• Data excerpt:
+===+

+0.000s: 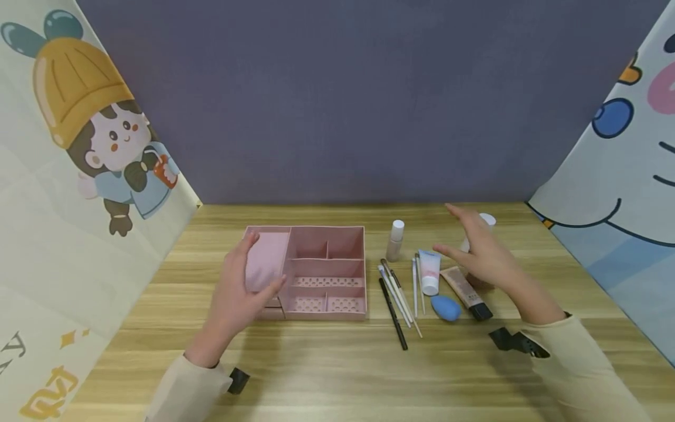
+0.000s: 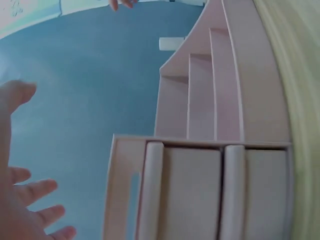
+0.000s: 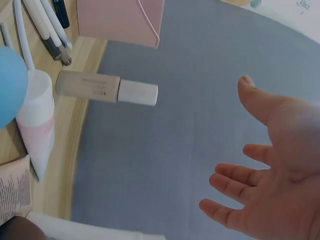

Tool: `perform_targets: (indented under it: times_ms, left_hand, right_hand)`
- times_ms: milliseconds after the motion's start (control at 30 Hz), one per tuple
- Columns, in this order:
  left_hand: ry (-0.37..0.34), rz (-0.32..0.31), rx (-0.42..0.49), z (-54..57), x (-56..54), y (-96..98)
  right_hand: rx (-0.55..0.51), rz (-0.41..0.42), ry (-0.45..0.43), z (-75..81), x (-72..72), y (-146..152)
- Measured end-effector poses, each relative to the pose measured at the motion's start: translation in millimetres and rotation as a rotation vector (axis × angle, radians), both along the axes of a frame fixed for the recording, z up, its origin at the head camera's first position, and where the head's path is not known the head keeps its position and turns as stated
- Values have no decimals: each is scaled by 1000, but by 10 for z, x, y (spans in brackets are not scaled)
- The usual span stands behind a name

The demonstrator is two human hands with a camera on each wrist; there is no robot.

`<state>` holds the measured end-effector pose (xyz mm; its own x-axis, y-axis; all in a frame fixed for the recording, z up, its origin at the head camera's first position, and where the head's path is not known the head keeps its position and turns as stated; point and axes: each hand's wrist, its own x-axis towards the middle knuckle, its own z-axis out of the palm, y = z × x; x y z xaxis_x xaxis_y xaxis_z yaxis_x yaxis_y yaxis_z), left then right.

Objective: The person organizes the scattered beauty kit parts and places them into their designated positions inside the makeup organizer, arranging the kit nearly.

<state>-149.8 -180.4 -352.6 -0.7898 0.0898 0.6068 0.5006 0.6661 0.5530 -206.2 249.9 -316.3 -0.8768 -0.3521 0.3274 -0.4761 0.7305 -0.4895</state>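
Observation:
My left hand (image 1: 234,293) hovers with fingers spread above the left side of a pink desktop organizer (image 1: 327,316). In the left wrist view the organizer's two drawer fronts (image 2: 192,192) stand apart from the fingers. My right hand (image 1: 487,258), fingers apart and holding nothing, is over the right-hand cosmetics. Partly hidden behind it is a white-capped container (image 1: 487,219). Near it lie a beige tube with a black cap (image 1: 464,290), a white-and-pink tube (image 1: 430,271) and a blue makeup sponge (image 1: 445,308). A foundation bottle (image 3: 90,86) with a white cap stands upright farther left.
Several makeup brushes (image 1: 401,299) and a black pencil (image 1: 392,313) lie between the organizer and the tubes. The wooden table (image 1: 337,369) meets a dark grey panel (image 1: 337,105) at the back. Cartoon-printed panels (image 1: 47,234) flank both sides.

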Motion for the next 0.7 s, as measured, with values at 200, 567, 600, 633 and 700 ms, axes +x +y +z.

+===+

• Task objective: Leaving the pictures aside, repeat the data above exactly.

• Exercise response:
+0.000s: 
+0.000s: 
+0.000s: 

Tool: `perform_targets: (indented under it: times_ms, left_hand, right_hand)`
- times_ms: milliseconds after the motion's start (control at 30 Hz), one per tuple
- Columns, in this order:
  left_hand: ry (-0.37..0.34), rz (-0.32..0.31), rx (-0.42..0.49), z (-54..57), x (-56..54), y (-96..98)
  right_hand: rx (-0.55..0.51), rz (-0.41..0.42), ry (-0.45..0.43), z (-75..81), x (-72..72), y (-146..152)
- Measured end-effector poses, each relative to the pose measured at the motion's start: translation in millimetres and rotation as a rotation vector (axis × angle, radians), both along the axes of a frame fixed for the recording, z up, its origin at the head camera's first position, and where the head's path is not known the head keeps its position and turns as stated
- Values have no decimals: each is scaled by 1000, but by 10 for z, x, y (spans in brackets are not scaled)
- The usual span stands behind a name

The demonstrator is two human hands with a camera on each wrist; there is no robot.

`<state>` holds the measured end-effector pose (xyz mm; its own x-axis, y-axis; all in a frame fixed for the recording, z up, its origin at the head camera's first position, and where the head's path is not known the head keeps its position and turns as stated; point and axes: each hand's wrist, its own x-axis towards the middle knuckle, its own z-axis out of the palm, y = z × x; x y z xaxis_x xaxis_y xaxis_z yaxis_x yaxis_y yaxis_z), left then right.

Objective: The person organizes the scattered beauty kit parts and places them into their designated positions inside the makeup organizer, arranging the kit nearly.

<state>-149.8 -180.4 -352.6 -0.7898 0.0898 0.6068 0.5006 0.6661 0.5530 -206.2 249.9 -316.3 -0.8768 -0.3521 0.3274 -0.4761 0.7305 -0.4895</state>
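Observation:
My left hand (image 1: 234,293) hovers with fingers spread above the left side of a pink desktop organizer (image 1: 327,316). In the left wrist view the organizer's two drawer fronts (image 2: 192,192) stand apart from the fingers. My right hand (image 1: 487,258), fingers apart and holding nothing, is over the right-hand cosmetics. Partly hidden behind it is a white-capped container (image 1: 487,219). Near it lie a beige tube with a black cap (image 1: 464,290), a white-and-pink tube (image 1: 430,271) and a blue makeup sponge (image 1: 445,308). A foundation bottle (image 3: 90,86) with a white cap stands upright farther left.
Several makeup brushes (image 1: 401,299) and a black pencil (image 1: 392,313) lie between the organizer and the tubes. The wooden table (image 1: 337,369) meets a dark grey panel (image 1: 337,105) at the back. Cartoon-printed panels (image 1: 47,234) flank both sides.
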
Motion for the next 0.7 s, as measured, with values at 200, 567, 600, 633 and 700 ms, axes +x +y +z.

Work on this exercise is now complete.